**Exercise**
When you reach the line containing "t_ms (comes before", include it and stop; until then, return each line of the material exactly, starting with the first.

**Material for this exercise**
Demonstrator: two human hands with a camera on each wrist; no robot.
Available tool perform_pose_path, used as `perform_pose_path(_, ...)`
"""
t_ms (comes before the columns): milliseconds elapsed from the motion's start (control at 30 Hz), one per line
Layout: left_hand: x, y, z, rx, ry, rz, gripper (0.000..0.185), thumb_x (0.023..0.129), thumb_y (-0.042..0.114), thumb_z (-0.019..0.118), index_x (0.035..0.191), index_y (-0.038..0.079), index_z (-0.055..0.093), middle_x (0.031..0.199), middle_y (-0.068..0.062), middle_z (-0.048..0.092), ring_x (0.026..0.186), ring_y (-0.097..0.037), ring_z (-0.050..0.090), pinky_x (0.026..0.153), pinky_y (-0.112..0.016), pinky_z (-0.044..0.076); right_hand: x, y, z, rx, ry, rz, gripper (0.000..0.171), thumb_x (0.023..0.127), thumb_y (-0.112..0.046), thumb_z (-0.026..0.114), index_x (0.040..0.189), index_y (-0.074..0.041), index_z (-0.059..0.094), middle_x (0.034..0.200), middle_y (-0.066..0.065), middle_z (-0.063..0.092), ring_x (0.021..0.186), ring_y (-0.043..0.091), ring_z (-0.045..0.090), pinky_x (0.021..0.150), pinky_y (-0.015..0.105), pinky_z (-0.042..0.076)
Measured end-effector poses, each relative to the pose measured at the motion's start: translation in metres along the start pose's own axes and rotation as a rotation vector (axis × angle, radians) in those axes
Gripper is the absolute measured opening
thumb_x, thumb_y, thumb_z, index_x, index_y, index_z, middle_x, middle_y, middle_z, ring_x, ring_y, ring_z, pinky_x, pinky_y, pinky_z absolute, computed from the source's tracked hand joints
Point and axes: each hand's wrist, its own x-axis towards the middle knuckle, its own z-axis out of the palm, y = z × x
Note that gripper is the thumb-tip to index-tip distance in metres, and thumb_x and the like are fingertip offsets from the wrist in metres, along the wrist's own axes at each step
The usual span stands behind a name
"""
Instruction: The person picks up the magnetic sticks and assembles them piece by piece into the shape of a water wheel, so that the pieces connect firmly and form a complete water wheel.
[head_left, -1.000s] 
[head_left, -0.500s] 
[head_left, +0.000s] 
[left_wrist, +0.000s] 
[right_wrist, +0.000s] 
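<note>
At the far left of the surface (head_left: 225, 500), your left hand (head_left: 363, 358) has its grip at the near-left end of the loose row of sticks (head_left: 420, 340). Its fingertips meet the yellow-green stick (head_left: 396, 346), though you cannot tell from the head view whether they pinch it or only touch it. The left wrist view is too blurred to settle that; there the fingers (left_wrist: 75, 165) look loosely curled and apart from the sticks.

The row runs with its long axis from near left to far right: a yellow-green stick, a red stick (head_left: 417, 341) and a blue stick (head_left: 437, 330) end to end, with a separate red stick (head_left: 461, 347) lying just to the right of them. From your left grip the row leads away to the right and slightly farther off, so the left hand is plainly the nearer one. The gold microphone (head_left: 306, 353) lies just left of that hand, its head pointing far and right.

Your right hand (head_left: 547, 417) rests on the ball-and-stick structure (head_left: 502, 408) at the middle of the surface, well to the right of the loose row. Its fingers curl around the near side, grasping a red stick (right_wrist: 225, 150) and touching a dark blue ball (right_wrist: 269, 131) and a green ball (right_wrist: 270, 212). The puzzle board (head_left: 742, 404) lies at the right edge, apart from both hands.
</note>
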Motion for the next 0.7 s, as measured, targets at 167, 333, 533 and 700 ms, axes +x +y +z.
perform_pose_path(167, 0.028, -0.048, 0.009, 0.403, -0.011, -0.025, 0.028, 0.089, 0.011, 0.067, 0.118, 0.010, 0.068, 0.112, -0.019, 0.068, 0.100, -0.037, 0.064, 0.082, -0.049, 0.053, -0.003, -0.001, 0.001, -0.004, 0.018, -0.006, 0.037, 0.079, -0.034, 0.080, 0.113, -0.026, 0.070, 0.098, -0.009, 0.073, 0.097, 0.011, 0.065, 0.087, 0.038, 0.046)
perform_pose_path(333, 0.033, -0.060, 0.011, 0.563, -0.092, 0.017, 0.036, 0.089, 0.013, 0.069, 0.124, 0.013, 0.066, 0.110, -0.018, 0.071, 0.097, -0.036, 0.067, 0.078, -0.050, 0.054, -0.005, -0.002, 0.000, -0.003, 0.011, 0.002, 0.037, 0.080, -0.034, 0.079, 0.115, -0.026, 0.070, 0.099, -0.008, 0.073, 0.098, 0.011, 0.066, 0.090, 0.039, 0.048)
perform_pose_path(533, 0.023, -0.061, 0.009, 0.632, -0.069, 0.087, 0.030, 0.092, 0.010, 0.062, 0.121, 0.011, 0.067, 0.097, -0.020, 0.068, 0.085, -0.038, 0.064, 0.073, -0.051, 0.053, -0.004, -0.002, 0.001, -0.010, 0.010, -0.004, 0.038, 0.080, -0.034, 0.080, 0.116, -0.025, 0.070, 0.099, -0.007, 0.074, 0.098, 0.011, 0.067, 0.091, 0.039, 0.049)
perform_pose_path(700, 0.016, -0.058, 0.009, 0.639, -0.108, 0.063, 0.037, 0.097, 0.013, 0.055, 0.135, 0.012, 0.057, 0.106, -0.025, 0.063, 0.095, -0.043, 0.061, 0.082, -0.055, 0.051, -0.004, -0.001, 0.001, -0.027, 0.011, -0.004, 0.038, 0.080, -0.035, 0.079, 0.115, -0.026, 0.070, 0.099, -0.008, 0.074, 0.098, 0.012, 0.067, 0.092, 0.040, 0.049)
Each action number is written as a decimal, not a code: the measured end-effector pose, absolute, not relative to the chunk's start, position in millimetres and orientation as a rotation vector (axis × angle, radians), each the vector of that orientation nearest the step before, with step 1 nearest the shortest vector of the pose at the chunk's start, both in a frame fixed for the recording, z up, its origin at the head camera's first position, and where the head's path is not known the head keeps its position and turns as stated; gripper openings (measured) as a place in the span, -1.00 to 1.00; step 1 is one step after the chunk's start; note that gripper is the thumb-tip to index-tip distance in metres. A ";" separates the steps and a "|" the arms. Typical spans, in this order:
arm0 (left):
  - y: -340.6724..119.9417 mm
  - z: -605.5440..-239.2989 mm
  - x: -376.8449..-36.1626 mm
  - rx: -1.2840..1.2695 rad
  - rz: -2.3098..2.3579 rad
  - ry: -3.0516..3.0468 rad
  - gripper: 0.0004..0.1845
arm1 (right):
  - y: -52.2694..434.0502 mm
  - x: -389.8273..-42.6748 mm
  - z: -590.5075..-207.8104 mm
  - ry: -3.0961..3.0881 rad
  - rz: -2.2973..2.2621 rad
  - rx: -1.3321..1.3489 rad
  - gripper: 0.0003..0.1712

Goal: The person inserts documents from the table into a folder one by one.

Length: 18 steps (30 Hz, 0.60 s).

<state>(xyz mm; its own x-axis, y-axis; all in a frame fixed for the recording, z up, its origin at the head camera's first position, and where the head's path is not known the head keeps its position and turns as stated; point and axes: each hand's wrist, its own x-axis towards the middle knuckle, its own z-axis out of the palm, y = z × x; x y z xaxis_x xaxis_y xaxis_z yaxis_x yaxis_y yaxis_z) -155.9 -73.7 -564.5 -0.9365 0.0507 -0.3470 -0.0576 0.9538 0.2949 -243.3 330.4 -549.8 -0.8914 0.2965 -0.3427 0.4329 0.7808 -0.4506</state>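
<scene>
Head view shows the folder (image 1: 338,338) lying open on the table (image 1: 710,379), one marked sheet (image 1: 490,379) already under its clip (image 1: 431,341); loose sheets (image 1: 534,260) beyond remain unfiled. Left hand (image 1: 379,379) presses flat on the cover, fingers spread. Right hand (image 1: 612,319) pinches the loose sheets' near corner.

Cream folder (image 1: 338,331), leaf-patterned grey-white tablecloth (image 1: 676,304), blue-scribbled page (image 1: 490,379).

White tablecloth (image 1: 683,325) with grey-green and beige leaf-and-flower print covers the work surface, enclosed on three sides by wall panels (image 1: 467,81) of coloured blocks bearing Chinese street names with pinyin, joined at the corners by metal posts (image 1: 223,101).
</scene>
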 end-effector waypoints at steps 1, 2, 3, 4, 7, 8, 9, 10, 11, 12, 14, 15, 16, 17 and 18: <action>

**Expected answer**
Demonstrator: two human hands with a camera on each wrist; no robot.
Available tool perform_pose_path, used as `perform_pose_path(_, ...)`
"""
t_ms (comes before the columns): milliseconds elapsed from the motion's start (control at 30 Hz), one per line

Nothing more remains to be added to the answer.